|By Marketwired .||
|April 29, 2014 12:18 PM EDT||
MONTREAL, QUEBEC -- (Marketwired) -- 04/29/14 -- Garda World Security Corporation ("GardaWorld"), one of the largest privately owned business solutions and security services companies in the world, announced today that it successfully completed its previously announced private offering of US$140.0 million aggregate principal amount of additional 7.25% senior notes due 2021 (the "Notes").
The Notes are considered as a single series with GardaWorld's existing US$300.0 million aggregate principal amount of 7.25% senior notes due 2021 (the "Existing Notes"). The Notes have substantially the same terms as those of the Existing Notes, except that the Notes are initially subject to restrictions on transfer and will trade separately under different CUSIP and ISIN numbers until such transfer restrictions no longer apply, which will occur, at the earliest, on the date that is four months plus one day after the Notes are issued. Thereafter, holders of the Notes may transfer their Notes into the same CUSIP and ISIN as the Existing Notes issued pursuant to Rule 144A or Regulation S under the Securities Act of 1933, as amended (the "Securities Act"), as applicable.
Proceeds from the Notes offering, together with cash on hand, will be used in the next 3 days to fund a CAN$ 155.0 million reduction of GardaWorld's issued share capital, to repay such amount to its shareholders and to pay related fees and expenses.

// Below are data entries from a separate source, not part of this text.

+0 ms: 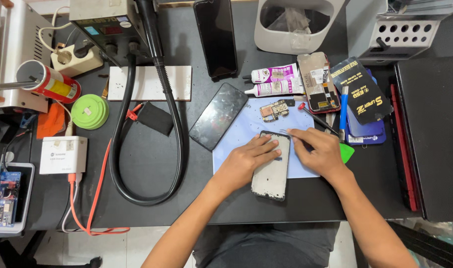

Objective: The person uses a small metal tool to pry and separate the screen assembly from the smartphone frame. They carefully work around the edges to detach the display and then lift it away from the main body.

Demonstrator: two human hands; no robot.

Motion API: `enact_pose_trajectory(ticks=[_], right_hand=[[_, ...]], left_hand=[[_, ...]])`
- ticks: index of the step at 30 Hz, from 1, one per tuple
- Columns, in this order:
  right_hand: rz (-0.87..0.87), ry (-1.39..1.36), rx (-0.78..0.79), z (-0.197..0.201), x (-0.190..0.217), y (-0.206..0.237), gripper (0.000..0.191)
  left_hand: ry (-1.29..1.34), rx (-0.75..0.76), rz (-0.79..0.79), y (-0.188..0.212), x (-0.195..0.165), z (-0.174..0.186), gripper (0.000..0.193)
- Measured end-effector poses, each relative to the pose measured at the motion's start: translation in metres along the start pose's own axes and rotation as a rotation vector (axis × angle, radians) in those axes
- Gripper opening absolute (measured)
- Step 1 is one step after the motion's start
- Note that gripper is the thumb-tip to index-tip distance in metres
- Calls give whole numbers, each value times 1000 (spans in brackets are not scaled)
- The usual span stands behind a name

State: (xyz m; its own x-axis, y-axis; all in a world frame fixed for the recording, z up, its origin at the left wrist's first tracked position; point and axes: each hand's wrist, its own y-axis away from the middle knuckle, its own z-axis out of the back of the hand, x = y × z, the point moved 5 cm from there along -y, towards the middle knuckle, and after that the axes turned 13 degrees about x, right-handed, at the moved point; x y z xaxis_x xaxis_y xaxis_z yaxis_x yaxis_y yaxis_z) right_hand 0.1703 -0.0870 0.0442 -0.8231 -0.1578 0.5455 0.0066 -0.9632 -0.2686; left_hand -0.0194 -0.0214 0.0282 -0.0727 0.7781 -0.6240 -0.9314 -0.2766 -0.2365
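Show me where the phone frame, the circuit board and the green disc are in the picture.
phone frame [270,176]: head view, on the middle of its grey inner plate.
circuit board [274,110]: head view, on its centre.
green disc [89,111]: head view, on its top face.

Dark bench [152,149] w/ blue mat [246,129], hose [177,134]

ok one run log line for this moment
left hand pressing grey phone frame | right hand holding tweezers at its top edge | pale blue mat beneath
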Motion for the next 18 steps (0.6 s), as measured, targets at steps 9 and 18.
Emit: enact_pose_trajectory(ticks=[9, 18], right_hand=[[-98, -124, 29, 5, -13, 7, 20], [-87, -131, 32, 4, -9, 5, 20]], left_hand=[[28, 6, -10, 0, 1, 3, 42], [63, -1, 12, 0, 1, 6, 42]])
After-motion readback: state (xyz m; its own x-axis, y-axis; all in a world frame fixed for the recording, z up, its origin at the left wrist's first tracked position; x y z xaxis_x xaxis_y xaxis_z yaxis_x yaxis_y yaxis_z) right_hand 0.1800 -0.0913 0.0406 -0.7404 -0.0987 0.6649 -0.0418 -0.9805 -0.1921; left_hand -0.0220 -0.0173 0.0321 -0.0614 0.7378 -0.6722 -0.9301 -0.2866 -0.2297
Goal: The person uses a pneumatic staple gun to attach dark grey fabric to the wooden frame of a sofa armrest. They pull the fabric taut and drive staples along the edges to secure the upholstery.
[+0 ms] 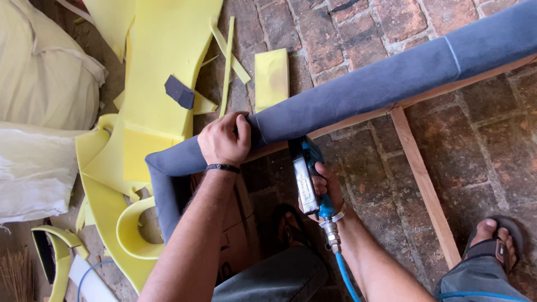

The offering of the Notes was made in a private transaction in reliance upon an exemption from the registration requirements of the Securities Act, in the United States only to investors who are "qualified institutional buyers," as that term is defined in Rule 144A under the Securities Act, or outside the United States pursuant to Regulation S under the Securities Act and upon reliance on the accredited investor exemption in Canada. The Notes are initially subject to restrictions on transfer of four months plus one day after the Notes are issued.
This press release does not constitute an offer to sell or the solicitation of an offer to buy, nor shall there be any sale of any of the Notes in any jurisdiction in which such an offer, solicitation or sale would be unlawful prior to registration or qualification under the securities laws of any such jurisdiction. The Notes mentioned herein have not been and will not be qualified for sale to the public under applicable Canadian securities laws and, accordingly, any offer and sale of securities in Canada will be made on a basis which is exempt from the prospectus and dealer registration requirements of such securities laws. The Notes have not been registered under the Securities Act or the securities laws of any other jurisdiction and may not be offered or sold in the United States or Canada without registration or an applicable exemption from registration requirements or an applicable exemption from the prospectus requirements of Canadian securities legislation.
Headquartered in Montreal, Canada, GardaWorld provides business solutions and security services around the world. Our 45,000 highly trained, dedicated professionals serve clients throughout North America, Latin America, Europe, Africa, Asia and the Middle East. GardaWorld works across a broad range of sectors, including natural resources, retail, construction, telecommunications and manufacturing, and on behalf of Fortune 500 companies, governments, NGOs and humanitarian relief organizations. For more information, visit www.garda.com.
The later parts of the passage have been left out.